“Apple’s iPhone app platform is brand new, so developers have plenty of questions they want to ask each other, or tips to share. But they can’t — at least not without violating Apple’s non-disclosure agreement,” Dan Frommer reports for SIlicon Alley Insider.
“We understand why Apple would want to have an NDA on its software kit while it was in beta, perhaps so people didn’t get the wrong impression if bugs or half-baked apps leaked out. And maybe it even makes sense to have an NDA the first few weeks that the iPhone App Store is up and running, just to keep the lid on things if something blew up, say, a security hole,” Frommer reports.

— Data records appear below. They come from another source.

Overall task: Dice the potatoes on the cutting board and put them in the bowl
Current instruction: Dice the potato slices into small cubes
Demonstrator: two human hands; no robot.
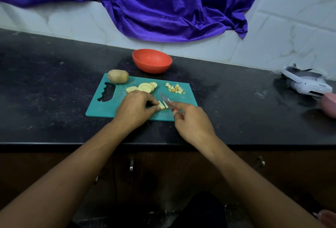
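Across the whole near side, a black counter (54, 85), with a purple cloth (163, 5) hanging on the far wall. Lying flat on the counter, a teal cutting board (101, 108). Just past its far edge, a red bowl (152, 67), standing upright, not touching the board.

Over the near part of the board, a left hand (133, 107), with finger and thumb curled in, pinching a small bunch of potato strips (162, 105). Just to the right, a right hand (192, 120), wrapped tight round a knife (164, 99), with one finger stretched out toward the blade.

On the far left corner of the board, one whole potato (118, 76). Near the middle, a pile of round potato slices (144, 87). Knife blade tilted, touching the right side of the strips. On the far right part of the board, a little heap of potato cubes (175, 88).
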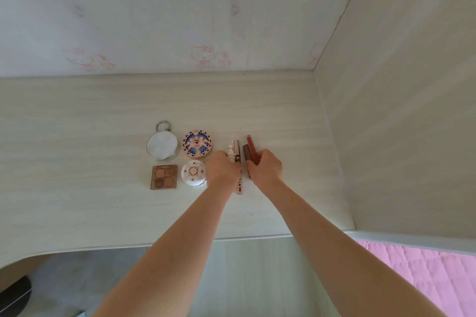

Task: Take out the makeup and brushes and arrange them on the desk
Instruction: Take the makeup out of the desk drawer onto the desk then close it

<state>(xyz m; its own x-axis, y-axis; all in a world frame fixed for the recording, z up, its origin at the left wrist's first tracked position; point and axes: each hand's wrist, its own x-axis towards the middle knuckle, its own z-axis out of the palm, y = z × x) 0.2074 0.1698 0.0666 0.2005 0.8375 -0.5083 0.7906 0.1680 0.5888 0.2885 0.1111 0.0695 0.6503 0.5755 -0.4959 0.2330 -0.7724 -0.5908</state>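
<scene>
Left grip (222, 168) was curled round a white patterned tube (233, 149), and right grip (265, 167) was closed on brown and red lip tubes (250, 148). All were lying on the counter (103, 213), just right of the compacts (197, 144). Arranging was judged under way. Next, the tubes would need to be squared into a row and released.

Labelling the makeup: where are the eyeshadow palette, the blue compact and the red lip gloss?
eyeshadow palette (164, 177), head view, middle of its lid
blue compact (197, 143), head view, centre of its lid
red lip gloss (251, 144), head view, its far end
</scene>
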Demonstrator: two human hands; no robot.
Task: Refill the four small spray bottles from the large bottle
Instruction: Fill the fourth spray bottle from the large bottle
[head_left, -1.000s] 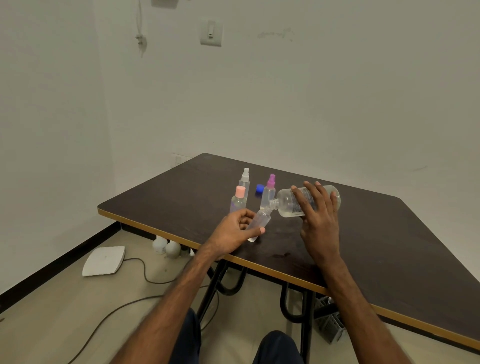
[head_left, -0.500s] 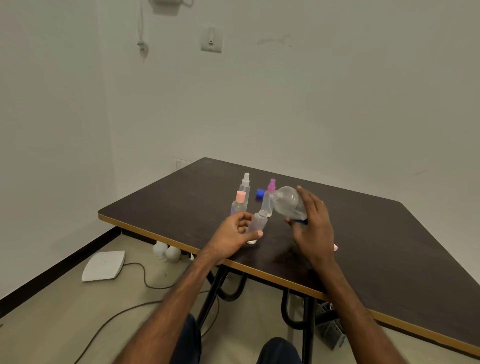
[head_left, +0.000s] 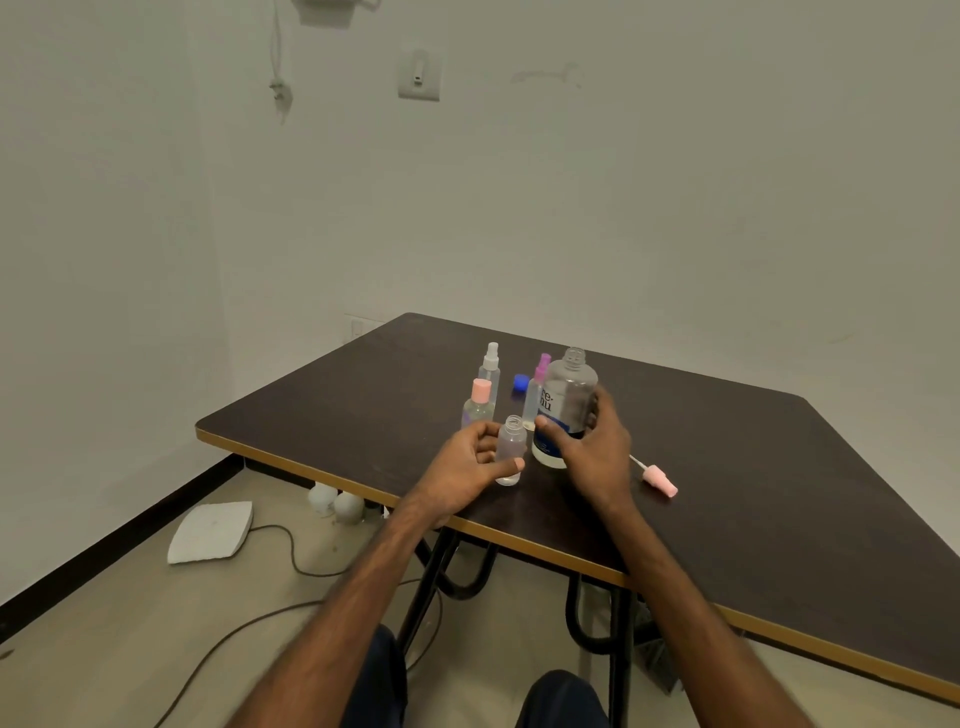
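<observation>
A second ago I had the large bottle (head_left: 566, 400) tipped on its side, its mouth at the neck of the small open bottle (head_left: 511, 449). Now it is back upright, and its base seems to rest on the bench (head_left: 779, 467). My right grip (head_left: 597, 447) is wrapped round its lower half, thumb on the label side. My left grip (head_left: 467, 462) holds the small open bottle between thumb and curled fingers. That bottle was leaning towards the pour and now stands straight, just beside the large bottle near the front edge of the bench.

I take this to mean the pour into this bottle is over. I cannot tell how full it is, since the plastic and the liquid are both clear.

Its pink spray head (head_left: 660, 478) lies on its side on the bench to my right, tube pointing back towards my right wrist, so this bottle is not yet closed. I judge that fetching and screwing it on comes next, once my right grip lets go.

Behind my hands stand the other three: the pink-capped bottle (head_left: 479, 405), the white-topped bottle (head_left: 491, 366) and the magenta-topped bottle (head_left: 537, 389), all with tops on. The blue cap (head_left: 521, 383) lies between the last two.
</observation>
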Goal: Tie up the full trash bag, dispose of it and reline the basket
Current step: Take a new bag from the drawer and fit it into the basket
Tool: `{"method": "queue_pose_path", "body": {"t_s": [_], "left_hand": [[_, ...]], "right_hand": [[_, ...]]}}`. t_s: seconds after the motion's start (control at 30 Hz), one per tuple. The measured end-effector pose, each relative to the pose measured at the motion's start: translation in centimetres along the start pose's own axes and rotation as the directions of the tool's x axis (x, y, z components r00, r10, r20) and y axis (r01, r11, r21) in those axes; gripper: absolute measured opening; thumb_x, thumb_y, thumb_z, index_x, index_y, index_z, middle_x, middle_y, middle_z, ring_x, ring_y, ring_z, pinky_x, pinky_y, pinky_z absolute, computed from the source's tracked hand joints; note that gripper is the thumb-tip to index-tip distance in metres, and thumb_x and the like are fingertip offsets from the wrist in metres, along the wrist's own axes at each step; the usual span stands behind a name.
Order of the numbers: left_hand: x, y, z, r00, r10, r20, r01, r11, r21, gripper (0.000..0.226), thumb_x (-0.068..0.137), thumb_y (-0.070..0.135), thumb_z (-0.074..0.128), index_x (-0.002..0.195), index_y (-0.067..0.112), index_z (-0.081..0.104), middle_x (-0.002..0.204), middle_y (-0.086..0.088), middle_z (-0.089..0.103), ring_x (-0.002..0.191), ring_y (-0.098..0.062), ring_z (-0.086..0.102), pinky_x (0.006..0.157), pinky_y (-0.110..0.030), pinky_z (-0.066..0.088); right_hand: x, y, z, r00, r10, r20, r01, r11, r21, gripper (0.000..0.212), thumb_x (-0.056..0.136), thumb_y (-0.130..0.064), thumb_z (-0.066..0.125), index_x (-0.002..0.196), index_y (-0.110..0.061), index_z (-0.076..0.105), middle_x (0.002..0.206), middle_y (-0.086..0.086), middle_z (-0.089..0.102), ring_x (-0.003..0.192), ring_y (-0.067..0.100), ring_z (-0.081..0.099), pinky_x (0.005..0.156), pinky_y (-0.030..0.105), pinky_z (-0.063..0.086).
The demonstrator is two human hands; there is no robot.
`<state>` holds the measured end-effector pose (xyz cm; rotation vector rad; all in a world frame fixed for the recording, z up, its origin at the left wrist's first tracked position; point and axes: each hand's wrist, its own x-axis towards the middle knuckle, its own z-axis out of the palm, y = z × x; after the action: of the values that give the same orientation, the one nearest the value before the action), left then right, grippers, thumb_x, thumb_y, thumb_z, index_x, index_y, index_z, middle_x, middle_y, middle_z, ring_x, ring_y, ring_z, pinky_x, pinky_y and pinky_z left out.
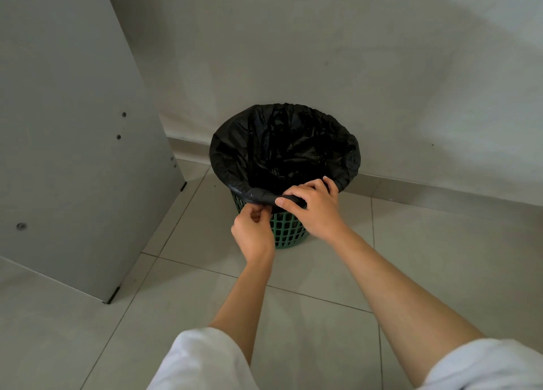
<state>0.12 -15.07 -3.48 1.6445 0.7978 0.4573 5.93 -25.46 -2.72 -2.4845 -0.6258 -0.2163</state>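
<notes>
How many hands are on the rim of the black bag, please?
2. The left hand pinches the rolled edge of the black bag at the near rim of the green basket; the right hand grips it alongside.

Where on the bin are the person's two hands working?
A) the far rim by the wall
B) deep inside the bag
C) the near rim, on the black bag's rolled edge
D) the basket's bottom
C: the left hand and the right hand both grip the rolled edge of the black plastic bag at the near rim of the green lattice plastic basket.
</notes>
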Motion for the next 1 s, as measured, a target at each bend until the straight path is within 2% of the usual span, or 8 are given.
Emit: {"method": "queue_pose_path", "body": {"t_s": [0.1,0.2,0.27,0.33,0.4,0.53,0.73,1.0], "left_hand": [[0.7,-0.3,-0.5,0.997,0.031,0.067,-0.034,0.998,0.047,0.012,0.091,0.012,0.058,0.087,0.009,0.068,0.079,-0.003,0.069,0.074,-0.015,0.064,0.065,-0.018,0.049],[1.0,0.1,-0.5,0.959,-0.230,0.167,0.266,0.934,-0.240,0.012,0.090,0.004,0.058,0.082,0.007,0.065,0.085,-0.007,0.069,0.081,-0.019,0.067,0.080,-0.027,0.053],[0.9,1.0,-0.2,0.830,-0.448,0.334,0.557,0.616,-0.557,0.009,0.091,-0.002,0.055,0.084,0.001,0.061,0.092,-0.012,0.067,0.088,-0.022,0.065,0.085,-0.027,0.050],[0.7,1.8,0.0,0.735,-0.518,0.438,0.644,0.331,-0.689,0.012,0.095,0.000,0.049,0.098,-0.006,0.059,0.113,-0.018,0.063,0.097,-0.024,0.063,0.086,-0.029,0.048],[0.4,2.4,0.0,0.707,-0.541,0.456,0.646,0.230,-0.728,0.028,0.099,0.009,0.044,0.120,-0.008,0.052,0.130,-0.020,0.054,0.115,-0.025,0.057,0.093,-0.031,0.046],[0.5,3.6,-0.3,0.691,-0.567,0.448,0.679,0.298,-0.671,0.048,0.097,0.026,0.050,0.133,-0.004,0.044,0.134,-0.017,0.051,0.124,-0.023,0.050,0.103,-0.029,0.042],[1.9,4.1,-0.7,0.694,-0.619,0.368,0.699,0.455,-0.552,0.032,0.090,0.017,0.062,0.117,0.000,0.057,0.109,-0.010,0.064,0.087,-0.015,0.059,0.082,-0.023,0.045],[1.7,4.7,-0.4,0.776,-0.605,0.181,0.607,0.638,-0.474,0.021,0.078,0.000,0.073,0.094,-0.004,0.061,0.078,-0.012,0.064,0.071,-0.021,0.063,0.057,-0.024,0.047]], "right_hand": [[0.0,0.0,0.0,1.000,0.002,0.004,-0.002,1.000,0.007,0.033,0.088,-0.053,0.051,0.100,-0.028,0.069,0.099,-0.012,0.065,0.112,0.009,0.042,0.111,0.030,-0.004],[0.0,-0.1,-0.1,1.000,0.005,0.017,-0.005,1.000,0.006,0.034,0.088,-0.054,0.050,0.101,-0.028,0.069,0.099,-0.012,0.066,0.113,0.009,0.042,0.110,0.029,-0.005],[0.0,-0.1,-0.1,1.000,0.008,0.019,-0.008,1.000,-0.001,0.034,0.089,-0.053,0.050,0.100,-0.027,0.068,0.099,-0.012,0.065,0.113,0.009,0.041,0.109,0.028,-0.005],[0.0,-0.3,-0.1,1.000,0.014,0.018,-0.014,1.000,0.000,0.036,0.088,-0.056,0.049,0.099,-0.028,0.068,0.098,-0.012,0.065,0.113,0.009,0.042,0.110,0.029,-0.005],[-0.1,-0.5,0.0,1.000,0.012,0.015,-0.012,1.000,0.001,0.048,0.084,-0.066,0.040,0.097,-0.029,0.067,0.097,-0.013,0.065,0.111,0.008,0.042,0.110,0.029,-0.004],[-0.2,-0.3,0.5,1.000,-0.009,-0.013,0.009,1.000,-0.018,0.060,0.076,-0.071,0.024,0.093,-0.032,0.066,0.094,-0.018,0.065,0.109,0.006,0.044,0.108,0.028,-0.004],[0.0,-0.4,0.8,1.000,-0.016,-0.013,0.015,0.999,-0.044,0.063,0.076,-0.070,0.020,0.096,-0.032,0.066,0.095,-0.019,0.065,0.110,0.006,0.043,0.107,0.028,-0.006],[0.0,-0.6,0.9,1.000,0.002,0.002,-0.001,0.997,-0.080,0.061,0.080,-0.070,0.022,0.100,-0.032,0.065,0.099,-0.017,0.065,0.112,0.008,0.042,0.107,0.029,-0.008]]}}
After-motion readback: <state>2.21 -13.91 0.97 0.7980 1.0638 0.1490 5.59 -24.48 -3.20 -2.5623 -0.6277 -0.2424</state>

“But now the NDA has outlived any purpose it once had, and is threatening to hurt, not help,” Frommer reports. “If the iPhone platform is going to be a long-term success, it’s going to involve not just software companies with a lot of resources, but thousands of garage coders whipping up inventive stuff. And Apple needs to keep them happy, not tick them off. We are two weeks into iPhone’s launch: High time to let developers ask questions, form communities, lease themselves as consultants, write books, share advice, etc. — and time to get rid of the iPhone NDA.”
Full article here.
Good thing the weekend’s almost here, Dan. From the overwrought tone of your article, it sounds like you need a break. That Frommer goes from “maybe it even makes sense to have an NDA the first few weeks” to “we are two weeks into iPhone’s launch: High time to get rid of the iPhone NDA!” in the space of three sentences is enough to make us scream TGIF!